An Expert-Guided Primer on Cisco XDR
by Robert Keblusek, Chad Richards, and Chris Yacoumakis
Extended Detection and Response (XDR) has become an increasingly hot topic in the world of IT over the past year. With the recent launch of Cisco’s XDR solution, Sentinel assembled a panel of our top experts for a Q&A to share their thoughts on what it is, why you should be paying attention, and how Cisco XDR can enhance your organization.
What is XDR?
Robert Keblusek, Sentinel Chief Innovation and Technology Officer: XDR (Extended Detection and Response) is really a game-changing technology for detecting threats within an organization. You'll see a lot of vendors coming out with XDR, oftentimes as an extension to the EDR (Endpoint Detection and Response). XDR aims to aggregate different pieces of signal in a customer environment to give you a better view and a more instant threat alert when you have bad things happening within your systems. A lot of the XDR systems start with endpoint. They're bringing in cloud security components. They're also bringing in firewalls, network analytics, and threat intelligence. But they're bringing this all together and handing it to us in ways that weren't available in previous products.
Why is XDR for everyone?
Robert Keblusek: I believe XDR is important for pretty much everyone. Analysts are predicting that over the next 2-3 years, you're going to see less than a 2% rate of adoption suddenly jump to well over 30% in most enterprises. And the reason for that is people have to find threats in the environment faster. Current tools don't provide the automation necessary. They don't provide the instantaneous or near real-time alerting that's available with the new XDR platforms. It's taking it from select pieces of signal that would easily identify a compromise within your organization. So a lot of people have different approaches on it. I really love Cisco's approach to this, where they're combining cloud analytics, along with a great platform, endpoint, firewall, email - all those important pieces of signal in the environment to identify threats very quickly, let you know very quickly, and make it easy for your security operations team to take action. I think that's why it's been really important for organizations to take a look at XDR and figure out how it fits into their defenses.

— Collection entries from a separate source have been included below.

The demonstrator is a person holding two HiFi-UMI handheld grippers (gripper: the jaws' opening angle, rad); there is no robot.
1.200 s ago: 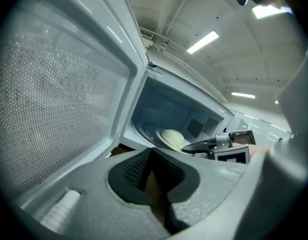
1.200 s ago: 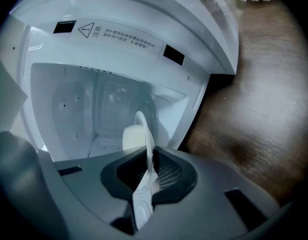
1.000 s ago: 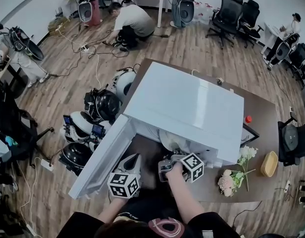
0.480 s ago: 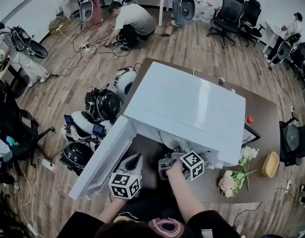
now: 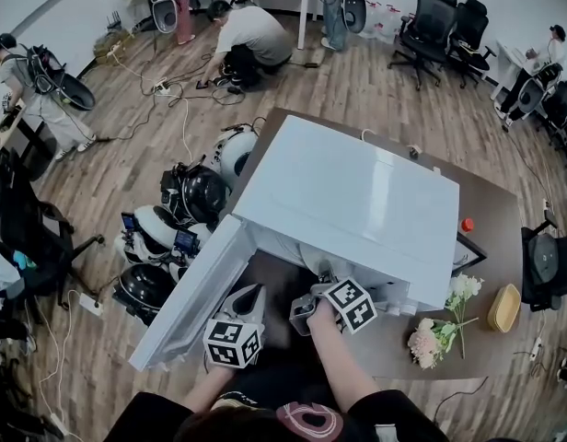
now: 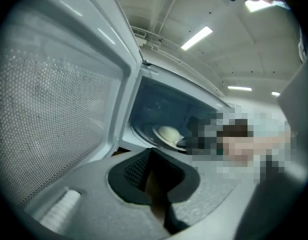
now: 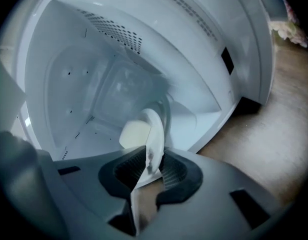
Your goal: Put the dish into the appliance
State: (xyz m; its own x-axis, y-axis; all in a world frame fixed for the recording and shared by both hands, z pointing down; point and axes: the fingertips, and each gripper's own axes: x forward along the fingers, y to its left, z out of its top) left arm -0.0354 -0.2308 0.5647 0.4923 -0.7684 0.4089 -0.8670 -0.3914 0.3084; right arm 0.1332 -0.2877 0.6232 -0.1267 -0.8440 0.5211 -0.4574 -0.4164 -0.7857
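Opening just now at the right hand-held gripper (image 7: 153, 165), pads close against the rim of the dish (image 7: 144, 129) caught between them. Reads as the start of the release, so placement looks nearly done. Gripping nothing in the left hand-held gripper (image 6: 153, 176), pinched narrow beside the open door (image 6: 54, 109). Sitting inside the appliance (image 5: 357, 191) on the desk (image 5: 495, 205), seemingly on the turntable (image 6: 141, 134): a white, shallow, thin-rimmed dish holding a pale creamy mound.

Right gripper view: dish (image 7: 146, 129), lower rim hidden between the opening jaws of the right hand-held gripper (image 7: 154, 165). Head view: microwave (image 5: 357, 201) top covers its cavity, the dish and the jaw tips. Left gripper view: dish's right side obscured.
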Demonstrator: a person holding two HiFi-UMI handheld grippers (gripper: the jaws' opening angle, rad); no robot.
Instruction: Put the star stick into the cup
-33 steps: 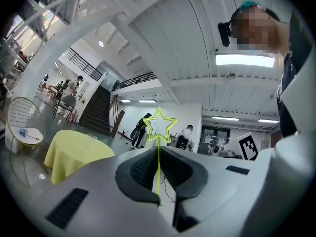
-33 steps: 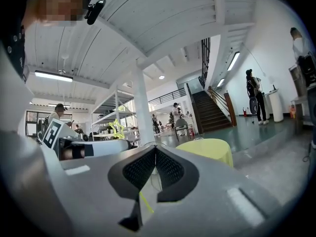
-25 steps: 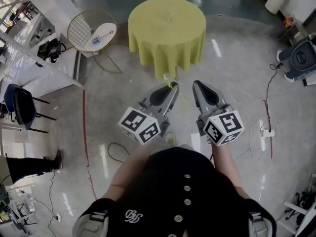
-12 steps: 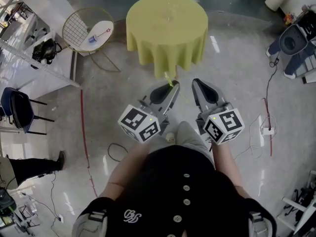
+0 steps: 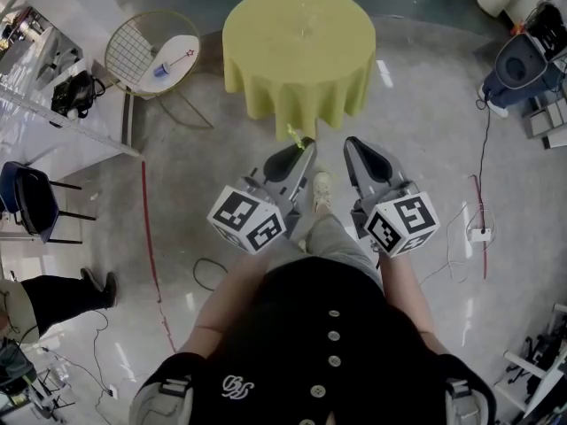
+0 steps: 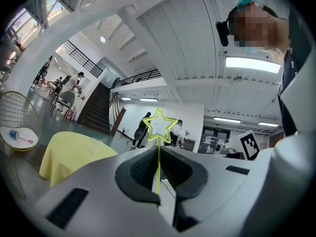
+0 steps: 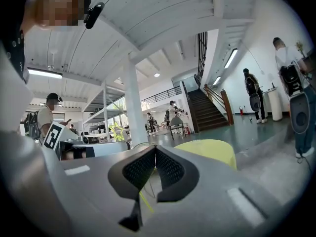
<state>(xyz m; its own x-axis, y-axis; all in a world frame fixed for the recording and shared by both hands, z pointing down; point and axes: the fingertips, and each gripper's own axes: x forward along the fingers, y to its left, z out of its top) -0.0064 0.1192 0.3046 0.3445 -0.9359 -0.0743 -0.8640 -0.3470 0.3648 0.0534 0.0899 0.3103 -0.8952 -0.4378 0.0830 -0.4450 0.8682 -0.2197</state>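
One star stick (image 6: 158,153) points forward, star end leading

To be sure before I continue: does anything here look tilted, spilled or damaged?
Nothing stands out. The star stick stands upright and unbent in the shut left gripper, and the cloth on the table ahead hangs evenly.
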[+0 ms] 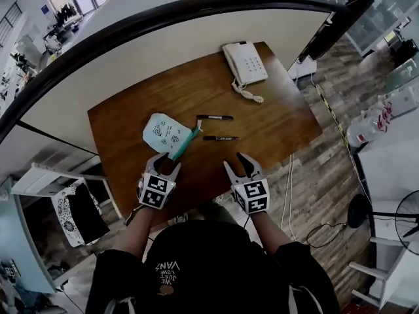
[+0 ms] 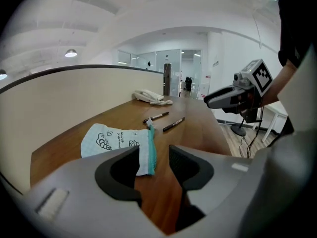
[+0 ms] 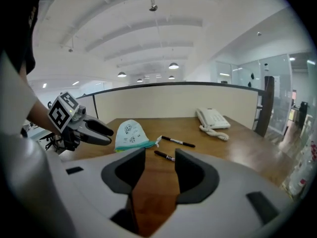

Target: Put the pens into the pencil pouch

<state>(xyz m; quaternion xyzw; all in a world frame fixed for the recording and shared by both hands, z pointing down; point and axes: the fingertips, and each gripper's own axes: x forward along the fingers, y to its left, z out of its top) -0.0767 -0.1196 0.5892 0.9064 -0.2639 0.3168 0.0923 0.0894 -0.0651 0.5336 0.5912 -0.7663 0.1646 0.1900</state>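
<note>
Head view puts the nearer pen (image 1: 220, 138) just ahead of the right gripper (image 1: 236, 161), toward the middle of the table (image 1: 118, 129). Its length runs side to side, roughly parallel to the near edge. The second pen (image 1: 214, 117) lies just beyond it, turned the same way. The pouch (image 1: 163, 133) lies left of both pens, its teal zip edge facing them, just ahead of the left gripper (image 1: 167, 161). Both grippers have their jaws apart and empty. The right gripper looks better placed to pick up a pen.
</note>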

What happened to EDR (Endpoint Detection and Response)?
Chad Richards, Senior Director of Technical Sales for Fortis by Sentinel: EDR is still around. What really happened is there was an evolution not much dissimilar to having a standard firewall turned into a next generation firewall. We took an IPS, we took application security, and we smashed it together for the next generation firewall. Similarly, the EDR component is still there, but now resides inside of the XDR, along with cloud and network telemetry to work together to be able to speed up the actual collaboration and alerting on it.
Tell me about Cisco XDR
Chad Richards: We're really excited about Cisco XDR. There's a lot of XDR solutions on the market today, but the challenge they have is a lot of them are handcuffed to the EDR component. Cisco XDR is agnostic in its approach with a lot of different technologies, and it allows flexibility within an environment. You don't have one single architecture throughout the entire environment. It allows you to have those pivot points. That's quite important in security to be able to be able to change. Sometimes products don't don't always work out. Sometimes you need to shift because of your direction as a company and the outcomes you're looking for. Cisco really allows you to have that flexibility and not be tied into one single product.
How does Fortis by Sentinel leverage XDR?
Robert Keblusek: You can combine XDR with a SIEM, because Fortis has the advantage of both. So the beauty is we can better address your organization's security needs - whether it's XDR that's going to solve that problem for you, deliver an outcome you're looking for, and/or identify threats very quickly in your environment. We can solve that with XDR. We can also apply a SIEM to solve that, with additional use cases such as long-term searching, long-term log retention, additional log sources that really just don't fit into XDR and may be more risk centric, as well as extensive reporting. So Fortis has both tools available to the analysts. We offer managed services on both. And our team of experts, along with our technical sales specialists, can help you identify which one(s) fit best for you.
How is XDR affecting Security Operations?
Chris Yacoumakis, Technical Product Manager for Fortis by Sentinel: XDR is changing Sec Ops in a few different ways. The first one is really enabling a security analyst during a threat triage to be able to actually take action without needing to understand the configuration pieces of the source tool that generated alerts or where the isolation needs to take place. The second one would be correlating all the various alerts into one incident that an analyst can quickly go through without getting bombarded by all the noise and things that don't matter for that specific alert. And the last one is really bringing network detection and response components into the solution. So typically you'll be able to see lateral movement within your environment, which includes cloud environments as well. Those are really big key plays of XDR enhancing security operations.
Final thoughts on XDR
Chad Richards: The XDR platform is not a marketing gimmick. This is something that is truly needed as a next-generation tool for everybody in the market. Your endpoints, your network, and your cloud come together and allow the telemetry to be collaborative much quicker than anything we've seen before. No tool in the market should be left unmonitored. So make sure there's no "set it and forget it" mentality on anything you put into place. There's no solution like that in the industry, so make sure you have 24-hour monitoring on everything you add into your environment.